Из боковой двери вышел думный дьяк Иван Грамотин – статный, чернобородый. А заговорил дьяк тонким, бабьим голосом:
– Государь ныне хворает и на думу не пожалует. А повелел государь с шумом выговорить донскому атаману Алексею Старому с товарищи перед Боярской думой за его неправды всякие и за непослушанье царю всего войска Донского.
Бояре, переглянувшись, задвигались на скамьях, оживились. Зло глянули в сторону Старого… Дьяк Грамотин стал читать письмо. И по тому письму выходило, что в нынешнем году пошло войско Донское на Черное море. «…А из Крыма наши посланники Осип Прончищев да подьячий Рахманин Болдырев писали ко государю, что им в Крыме от царя крымского Джан-бек Гирея и от калги[13] были великие выговоры и чинилась многая неволя за то, что казаки донские ходят на море под турецкие города и нападают на крымские улусы, громят города, села, людей побивают… А еще казаки ходили в Синоп, Трапезонд не взяли, пожгли город малость, а после того к Азову-крепости приступали без повеленья… И ежели государь не уймет ныне казаков и атаманов и з Дону не сведет их, турецкий султан Амурат IV да царь крымский Джан-бек Гирей пойдут на нас войной…»
Бояре зашумели. Борис Салтыков – коротконогий, краснощекий, глаза горошинами поблескивают – первый встал, вышел вперед и, палкой по полу стукнув, глаза выкатил и закричал на всю избу:
– Разбойники! Непослушанием ссору чините нам с султаном. Корабли и галеры турские громите. Воры! Кнутами вас, казаков, надо бить до смерти! Султан турецкий да царь крымский писали к нам, беспрестанно жалуясь на вас…
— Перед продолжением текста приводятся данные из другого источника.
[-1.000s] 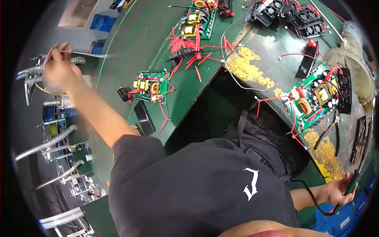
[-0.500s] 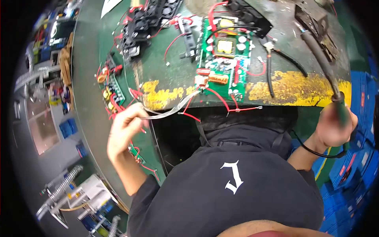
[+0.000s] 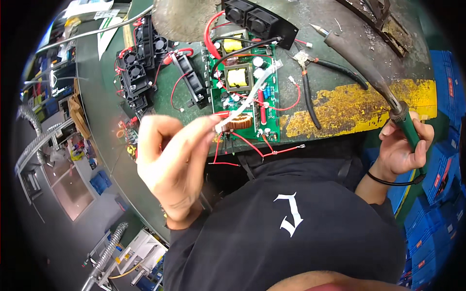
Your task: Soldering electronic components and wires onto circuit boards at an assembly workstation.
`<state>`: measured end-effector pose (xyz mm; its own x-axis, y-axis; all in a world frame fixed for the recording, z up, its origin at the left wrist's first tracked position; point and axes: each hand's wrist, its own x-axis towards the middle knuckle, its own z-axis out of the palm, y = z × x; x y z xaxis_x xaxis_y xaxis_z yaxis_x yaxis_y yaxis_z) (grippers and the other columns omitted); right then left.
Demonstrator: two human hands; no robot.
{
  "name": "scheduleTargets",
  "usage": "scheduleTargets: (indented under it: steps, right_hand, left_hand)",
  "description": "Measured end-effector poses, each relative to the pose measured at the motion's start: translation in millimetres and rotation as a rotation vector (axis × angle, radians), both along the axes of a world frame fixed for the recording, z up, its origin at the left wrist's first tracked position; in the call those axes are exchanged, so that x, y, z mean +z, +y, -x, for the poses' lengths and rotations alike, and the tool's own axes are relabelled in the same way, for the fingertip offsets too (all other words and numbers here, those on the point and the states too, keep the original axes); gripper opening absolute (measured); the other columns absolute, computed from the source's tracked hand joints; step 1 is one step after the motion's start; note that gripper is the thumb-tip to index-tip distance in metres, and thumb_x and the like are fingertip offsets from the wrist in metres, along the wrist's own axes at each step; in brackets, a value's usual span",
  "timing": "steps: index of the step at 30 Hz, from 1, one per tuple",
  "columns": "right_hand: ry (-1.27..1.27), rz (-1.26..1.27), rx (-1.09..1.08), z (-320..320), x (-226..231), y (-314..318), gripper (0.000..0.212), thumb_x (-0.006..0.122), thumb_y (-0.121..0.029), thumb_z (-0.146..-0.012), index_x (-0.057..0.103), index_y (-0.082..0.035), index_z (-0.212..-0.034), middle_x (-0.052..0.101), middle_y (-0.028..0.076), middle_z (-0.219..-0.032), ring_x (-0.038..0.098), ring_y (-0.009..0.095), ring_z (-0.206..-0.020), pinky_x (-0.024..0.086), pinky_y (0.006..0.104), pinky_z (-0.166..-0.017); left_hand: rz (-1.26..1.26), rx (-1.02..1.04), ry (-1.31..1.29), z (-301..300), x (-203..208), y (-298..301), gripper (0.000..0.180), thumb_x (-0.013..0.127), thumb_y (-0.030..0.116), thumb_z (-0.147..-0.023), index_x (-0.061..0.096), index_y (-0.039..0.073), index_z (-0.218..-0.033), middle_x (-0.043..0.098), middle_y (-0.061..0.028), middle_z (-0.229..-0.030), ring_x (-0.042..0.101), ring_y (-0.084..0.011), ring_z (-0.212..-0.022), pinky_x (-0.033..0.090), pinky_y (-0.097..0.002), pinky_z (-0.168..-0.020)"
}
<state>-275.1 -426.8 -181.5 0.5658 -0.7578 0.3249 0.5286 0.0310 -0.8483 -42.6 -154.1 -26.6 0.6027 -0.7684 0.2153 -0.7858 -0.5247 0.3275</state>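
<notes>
The white strand [image 3: 252, 94] slants over the circuit board [image 3: 245, 87], running from the board's copper coil [image 3: 239, 121] to its far right part; you cannot tell whether it touches. Your left hand [image 3: 177, 160] pinches its near end between thumb and finger, just left of the coil. Your right hand [image 3: 405, 148], well apart from the left, is wrapped around the green handle of the soldering iron [image 3: 359, 60], whose tip points far and left over the table [image 3: 357, 104].

The board sits close to the table's worn yellow near edge, and its red leads [image 3: 281, 152] reach out past that edge. A black fan unit [image 3: 257, 22] covers its far side. Pliers [image 3: 303, 59] lie just right of the board, leaving a narrow gap. A fan strip [image 3: 189, 80] lies close on the left, with a fan cluster [image 3: 138, 68] farther left. Your roomiest bare stretch runs along the near edge, right of the pliers, up to the right edge; blue crates [image 3: 432, 184] stand beyond it.
</notes>
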Motion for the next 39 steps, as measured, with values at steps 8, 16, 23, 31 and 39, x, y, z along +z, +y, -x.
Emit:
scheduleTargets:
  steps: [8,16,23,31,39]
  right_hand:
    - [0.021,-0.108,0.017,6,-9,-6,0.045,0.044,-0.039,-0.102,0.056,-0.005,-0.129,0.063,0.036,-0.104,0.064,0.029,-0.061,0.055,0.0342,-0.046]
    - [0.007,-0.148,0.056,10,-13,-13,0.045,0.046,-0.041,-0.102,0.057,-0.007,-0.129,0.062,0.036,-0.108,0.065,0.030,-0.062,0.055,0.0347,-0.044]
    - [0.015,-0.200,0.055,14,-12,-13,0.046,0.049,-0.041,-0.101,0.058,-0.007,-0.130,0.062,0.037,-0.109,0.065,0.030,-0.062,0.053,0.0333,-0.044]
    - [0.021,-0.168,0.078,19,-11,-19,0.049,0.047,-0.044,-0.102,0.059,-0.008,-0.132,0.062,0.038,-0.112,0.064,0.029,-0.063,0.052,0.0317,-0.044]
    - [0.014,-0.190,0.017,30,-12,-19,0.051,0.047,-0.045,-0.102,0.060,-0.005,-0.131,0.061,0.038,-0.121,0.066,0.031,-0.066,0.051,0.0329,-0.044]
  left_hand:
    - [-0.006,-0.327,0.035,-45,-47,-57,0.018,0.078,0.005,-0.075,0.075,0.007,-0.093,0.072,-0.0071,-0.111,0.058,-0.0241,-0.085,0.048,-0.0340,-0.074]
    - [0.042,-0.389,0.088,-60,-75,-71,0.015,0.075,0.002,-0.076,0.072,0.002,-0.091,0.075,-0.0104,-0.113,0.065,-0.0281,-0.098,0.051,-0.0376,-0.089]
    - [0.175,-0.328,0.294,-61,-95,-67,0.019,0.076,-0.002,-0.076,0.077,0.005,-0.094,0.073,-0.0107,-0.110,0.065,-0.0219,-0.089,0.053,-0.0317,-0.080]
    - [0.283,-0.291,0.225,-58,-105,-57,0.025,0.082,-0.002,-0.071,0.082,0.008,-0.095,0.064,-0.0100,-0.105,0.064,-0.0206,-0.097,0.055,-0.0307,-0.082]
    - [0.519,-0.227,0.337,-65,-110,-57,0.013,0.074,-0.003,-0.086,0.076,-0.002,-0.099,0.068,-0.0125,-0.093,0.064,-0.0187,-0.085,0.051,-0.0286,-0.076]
Палка боярина Бориса Салтыкова так и плясала по полу.
– Аль вы, сатаны, – кричал вспотевший Салтыков, – запамятовали, какая вам неволя была при прежних государях? Аль позабыли вы, что при царе Борисе не вольно было вам не только к Москве приехать – к родимцам своим прийти, и купить и продать везде заказано. А сверх того, – потрясая палкой, кричал боярин, – во всех городах вас имали, воров, и в тюрьмы сажали, а иных многих казнили, вешали и в воду сажали! А мы к вам многое наше милосердие и жалование показали и прежних ваших грубостей не попамятовали…
Боярин Борис замолчал, отдышался и снова стал кричать на всю Столовую палату.
– Да вы ж, воры и разбойники, во прошлом годе взяли Старый Крым и людей посекли!.. А государь? К столу всегда призывает, а на приезде и на отпуске жалует всех вас не в меру жалованьем, камками, тафтами, сукнами добрыми. И челобитья ваши царь никогда не оставляет, а вы царю-государю эвон сколь печалей и забот доставляете… Бить вас батогами!
Умолк и сел на место, тяжело дыша.
Атаман стоял молча и расправлял зеленый кушак.
А думный дьяк Грамотин читал дальше:
– «…И по государеву указу, атаманы и казаки, которые приехали ныне к Москве, Алексей Старой с товарищи, поставлены в Белом городе на дворе, и велено быти у них приставу, а корму им давать не велено… А государь, как бывало при прежних государях, с турецким султаном и с крымским ханом учал быть в дружбе и в любви. Посланники меж их ходили на обе стороны…»
Тут поднялся, словно грозная туча, другой боярин, князь и воевода Нижнего Новгорода Борис Михайлович Лыков. Отяжелевший, заплывший салом, свирепый. Борода легла у него на груди черной лопатой. Горлатная шапка на боярской голове закачалась.